LONDON (Reuters) - The yen resumed falling on Monday after Japan signaled it would push ahead with expansionist monetary policies having escaped criticism from the world's 20 biggest economies at the weekend.


Industrial metals also dipped and European shares were soft on lingering worries about the economic outlook, especially for the euro zone. While the risk of an inconclusive outcome in Italy's forthcoming election added to investor concerns.


However, activity was curtailed by the closure of markets in the United States for the Presidents' Day holiday.


The yen, which has dropped 20 percent against the dollar since mid-November, fell further after financial leaders from the G20 promised not to devalue their currencies to boost exports and avoided singling out Japan for any direct criticism.


The dollar rose 0.5 percent to 93.95 yen, near a 33-month peak of 94.47 yen set a week ago. The euro added 0.3 percent to 125.40 yen, to be midway between Friday's two-week low of 122.90 and a 34-month high of 127.71 yen hit earlier this month.


Strategists said the yen was likely to stay weak, though its decline could lose momentum until it becomes clear who will be taking the helm at the Bank of Japan when the current governor steps down on March 19.


"The yen probably will weaken a little further in anticipation of more aggressive easing under a new leadership team at the Bank of Japan," said Julian Jessop, chief global economist at Capital Economics.


Japan's Prime Minister Shinzo Abe is poised to nominate the new governor in the next few days. Sources have told Reuters that former financial bureaucrat Toshiro Muto, considered likely to be less radical than other candidates, was leading the field.


Meanwhile the euro dipped slightly against the dollar when European Central Bank president Mario Draghi said the currency's recent gains made any rise in inflation less likely and added that he had yet to see any improvement in the euro zone economy.


Speaking before the European Parliament, Draghi said the euro's exchange rate was not a policy target but was important for growth and stability, adding that appreciation of the euro "is a risk".


The comments left the euro down 0.2 percent at $1.3334.


Elsewhere in the currency market, sterling hit a seven-month low against the dollar, after a key policymaker made comments about the need for further weakness and recent poor data which has kept alive worries of another British recession.


Sterling fell 0.25 percent to $1.5476 having earlier touched $1.5438, its lowest since July 13.


DATA LOOMS


A big week for data on the outlook for the world's economy weighed on other riskier asset markets following the recent dire fourth-quarter growth numbers for the euro zone and Japan, along with Friday's soft U.S. manufacturing figures.

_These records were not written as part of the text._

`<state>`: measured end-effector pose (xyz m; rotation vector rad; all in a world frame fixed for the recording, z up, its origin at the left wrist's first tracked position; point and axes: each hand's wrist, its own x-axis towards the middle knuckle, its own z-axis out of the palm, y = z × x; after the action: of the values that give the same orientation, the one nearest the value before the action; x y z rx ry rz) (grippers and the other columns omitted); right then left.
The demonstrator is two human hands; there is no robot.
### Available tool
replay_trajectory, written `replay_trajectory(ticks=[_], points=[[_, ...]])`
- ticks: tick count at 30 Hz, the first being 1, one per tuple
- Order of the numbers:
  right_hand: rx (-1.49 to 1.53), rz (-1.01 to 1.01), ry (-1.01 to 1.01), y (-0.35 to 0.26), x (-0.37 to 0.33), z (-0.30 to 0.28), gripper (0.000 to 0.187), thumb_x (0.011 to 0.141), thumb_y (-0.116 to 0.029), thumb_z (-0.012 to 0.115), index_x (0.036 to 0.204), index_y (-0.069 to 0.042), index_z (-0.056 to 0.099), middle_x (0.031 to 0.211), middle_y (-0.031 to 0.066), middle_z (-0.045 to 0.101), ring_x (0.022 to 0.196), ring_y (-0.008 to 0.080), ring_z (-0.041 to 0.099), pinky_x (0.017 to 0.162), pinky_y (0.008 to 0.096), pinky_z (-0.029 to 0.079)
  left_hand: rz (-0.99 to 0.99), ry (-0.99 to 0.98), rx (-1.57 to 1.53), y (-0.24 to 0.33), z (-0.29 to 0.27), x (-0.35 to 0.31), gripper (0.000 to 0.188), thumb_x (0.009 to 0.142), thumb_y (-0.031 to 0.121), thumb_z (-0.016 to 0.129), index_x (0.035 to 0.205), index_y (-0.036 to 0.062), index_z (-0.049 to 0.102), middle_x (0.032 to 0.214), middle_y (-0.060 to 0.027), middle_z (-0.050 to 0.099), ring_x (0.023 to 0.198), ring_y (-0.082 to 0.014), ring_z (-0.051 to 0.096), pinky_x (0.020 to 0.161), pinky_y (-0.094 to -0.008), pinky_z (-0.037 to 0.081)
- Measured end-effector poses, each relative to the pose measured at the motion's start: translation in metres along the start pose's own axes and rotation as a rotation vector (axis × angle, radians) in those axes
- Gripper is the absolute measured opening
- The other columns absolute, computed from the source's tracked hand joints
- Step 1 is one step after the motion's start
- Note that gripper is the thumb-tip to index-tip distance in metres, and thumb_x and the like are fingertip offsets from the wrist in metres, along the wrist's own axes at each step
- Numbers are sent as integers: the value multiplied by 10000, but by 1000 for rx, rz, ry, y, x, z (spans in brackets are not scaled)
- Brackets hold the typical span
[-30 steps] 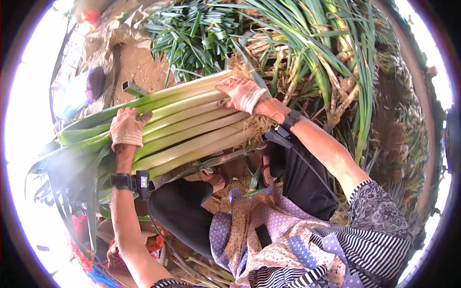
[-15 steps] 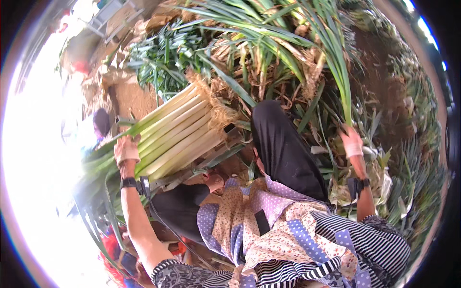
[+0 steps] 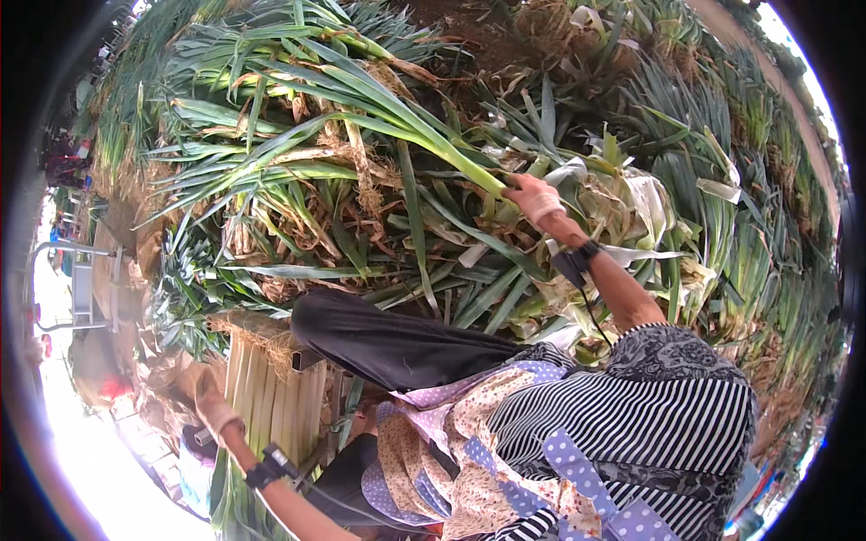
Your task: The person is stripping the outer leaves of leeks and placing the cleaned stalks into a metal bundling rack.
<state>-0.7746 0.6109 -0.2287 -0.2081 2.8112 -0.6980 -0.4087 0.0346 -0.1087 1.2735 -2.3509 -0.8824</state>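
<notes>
A wide fisheye camera on the person's head looks steeply down, over the striped shirt [image 3: 622, 415] close below the lens, to the left hand [image 3: 216, 408] and right hand [image 3: 535, 198] farther out and the piled leeks [image 3: 262, 171] beyond; the scene curves toward a round, dark rim.

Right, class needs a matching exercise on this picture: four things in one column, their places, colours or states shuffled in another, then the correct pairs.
Things:
1. Right hand
2. Left hand
3. Trousers
4. Pale leeks

Descriptions:
A. Plain black
B. Lined up side by side
C. Gripping a green leek
D. Beside the pale row's left edge

Pairs: 1-C; 2-D; 3-A; 4-B
</notes>
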Motion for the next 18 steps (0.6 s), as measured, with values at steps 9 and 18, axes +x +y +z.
replay_trajectory(ticks=[9,18], points=[[144,68,13,-2,66,70,470,752,-441,654,1025,-66,583,906,175,645,844,345,621,733,429,480,528,-383,18,236,216,-54,210,870,184,575,1053,91,619,922,-35,648,852,-117,622,788,-259,508],[413,60,-176,-50,-41,-69,480,720,-304,749,1077,-20,598,862,62,666,751,95,587,712,243,481,-374,-781,-969,259,315,-98,247,831,285,667,839,41,634,713,-18,596,620,-117,569,584,-245,472]])
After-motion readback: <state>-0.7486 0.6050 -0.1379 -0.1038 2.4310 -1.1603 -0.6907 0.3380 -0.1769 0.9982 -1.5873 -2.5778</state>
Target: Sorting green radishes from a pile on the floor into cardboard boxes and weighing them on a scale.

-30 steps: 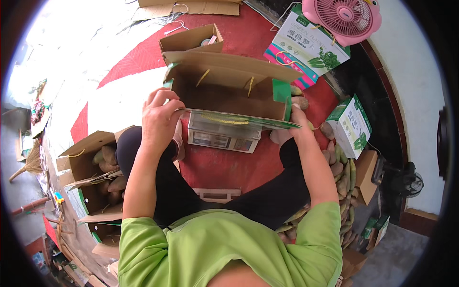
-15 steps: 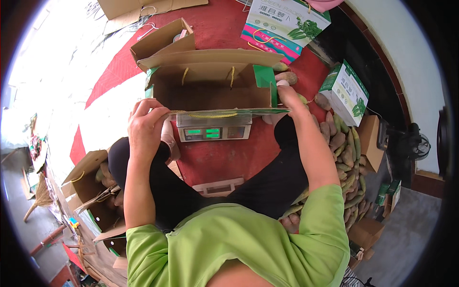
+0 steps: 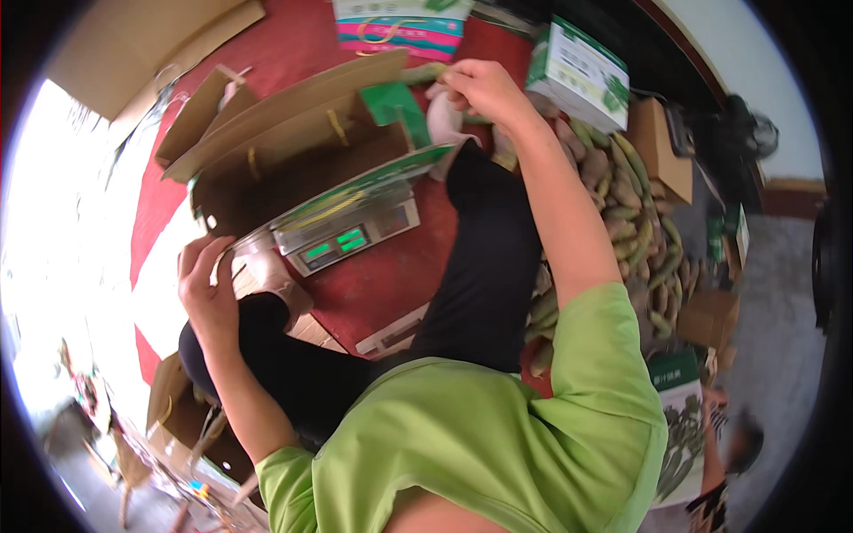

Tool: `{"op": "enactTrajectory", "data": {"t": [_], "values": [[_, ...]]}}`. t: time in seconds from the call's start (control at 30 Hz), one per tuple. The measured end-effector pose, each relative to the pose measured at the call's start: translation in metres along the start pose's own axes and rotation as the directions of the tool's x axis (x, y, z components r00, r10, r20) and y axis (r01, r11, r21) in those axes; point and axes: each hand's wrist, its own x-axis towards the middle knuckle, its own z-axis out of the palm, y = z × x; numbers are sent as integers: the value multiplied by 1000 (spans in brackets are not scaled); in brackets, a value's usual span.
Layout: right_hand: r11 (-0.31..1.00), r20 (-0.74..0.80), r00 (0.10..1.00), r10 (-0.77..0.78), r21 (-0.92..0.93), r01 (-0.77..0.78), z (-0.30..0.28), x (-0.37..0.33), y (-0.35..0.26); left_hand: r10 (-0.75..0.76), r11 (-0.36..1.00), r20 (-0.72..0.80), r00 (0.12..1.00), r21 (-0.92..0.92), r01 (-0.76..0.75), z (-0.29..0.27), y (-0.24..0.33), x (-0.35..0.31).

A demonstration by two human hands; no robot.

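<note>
An open cardboard gift box with yellow rope handles and a green inner flap rests tilted in the view on a digital scale with lit green digits. At the near left corner of the box, my left hand has its fingers closed on the edge of the front panel. Past the box's right end, my right hand is off the box with fingers curled in; what they hold, if anything, is hidden. A long green radish lies just beside its fingertips, by the box's far right corner.
Many radishes are heaped on my right. A white-and-green carton stands behind them. On the left is an open cardboard box. Another person's hand is beside a green-and-white box at lower right.
The view has turned toward the right, so the box and scale appear slanted and further left. My right hand has left the box's right edge and reached outward. Another person has come into view.
</note>
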Motion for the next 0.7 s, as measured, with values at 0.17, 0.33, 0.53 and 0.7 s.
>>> {"op": "enactTrajectory", "data": {"t": [0.17, 0.33, 0.53, 0.7], "values": [[967, -240, 970, -51, 232, 108, -25, -29, 46, 33, 999, 15, 999, 24, -34, 3, -5, -1], [934, -423, 894, 147, 358, 16, 9, -68, 155, 24, 998, 29, 999, 59, -25, 5, -10, -5], [941, -323, 922, 212, -186, -282, 97, -159, 322, 28, 1000, 32, 999, 5, -28, 7, -22, -10], [803, 62, 892, 447, -468, -369, 132, -215, 349, 45, 998, 22, 999, 32, -45, 3, -41, -12]]}}
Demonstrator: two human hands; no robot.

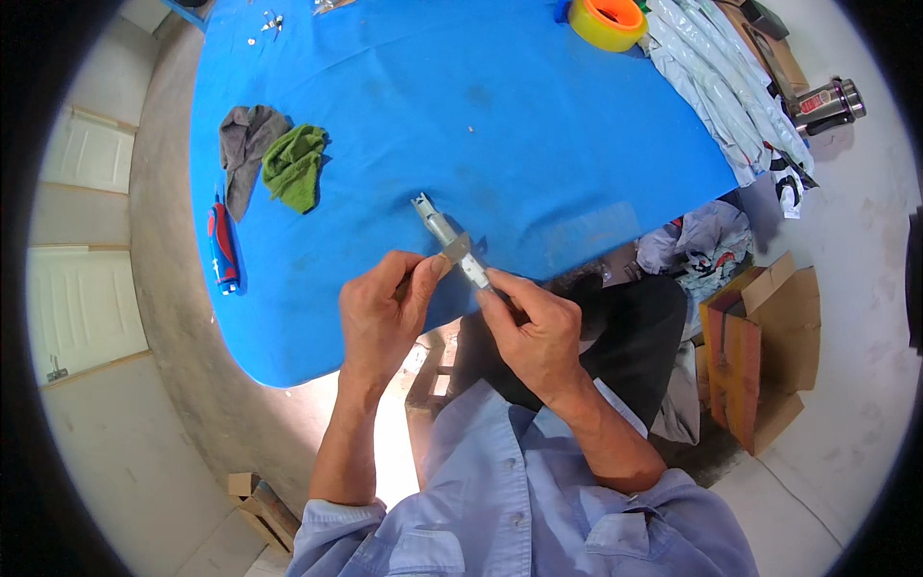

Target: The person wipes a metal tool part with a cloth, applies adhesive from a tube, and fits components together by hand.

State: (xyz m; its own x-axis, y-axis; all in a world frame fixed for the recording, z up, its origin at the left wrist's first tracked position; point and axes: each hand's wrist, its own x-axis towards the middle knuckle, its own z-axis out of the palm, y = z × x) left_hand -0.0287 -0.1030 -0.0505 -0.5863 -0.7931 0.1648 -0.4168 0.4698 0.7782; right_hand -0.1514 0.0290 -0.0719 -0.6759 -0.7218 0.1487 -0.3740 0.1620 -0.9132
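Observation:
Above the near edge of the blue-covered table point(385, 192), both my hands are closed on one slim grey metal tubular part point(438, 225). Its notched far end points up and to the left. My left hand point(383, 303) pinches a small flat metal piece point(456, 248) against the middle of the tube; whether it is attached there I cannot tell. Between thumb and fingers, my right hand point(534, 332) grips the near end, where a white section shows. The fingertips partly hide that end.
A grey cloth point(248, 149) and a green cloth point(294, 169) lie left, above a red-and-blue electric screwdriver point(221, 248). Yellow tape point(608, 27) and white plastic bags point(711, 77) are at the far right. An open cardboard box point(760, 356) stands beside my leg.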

In European markets, attention is focused on the euro area Purchasing Managers' Indexes for February and German sentiment indices due later in the week which could affect hopes for a recovery this year.


Analysts expect Thursday's euro area flash PMI indices, which offer pointers to economic activity around six months out, to show growth stabilizing across the recession-hit region, leaving intact hopes for a recovery in the second half of 2013.


Concerns over an inconclusive outcome in the Italian election on Sunday and Monday have added to the weaker sentiment as a fragmented parliament could hamper a future government's efforts to reform the struggling economy.


The worries about the outlook for Italy were encouraging investors back into safe-haven German government bonds on Monday, with 10-year Bund yields easing 3.5 basis points to be around 1.63 percent.


"Political uncertainty will keep Bunds well bid this week," ING rate strategist Alessandro Giansanti said, adding that only better than expected economic data could create selling pressure on German debt in the near term.


Italian 10-year yields were 4 basis points higher on the day at 4.41 percent.


EARNINGS HIT


European equity markets were taking their lead from corporate earnings reports which have been reflecting the sluggish economic conditions across the region.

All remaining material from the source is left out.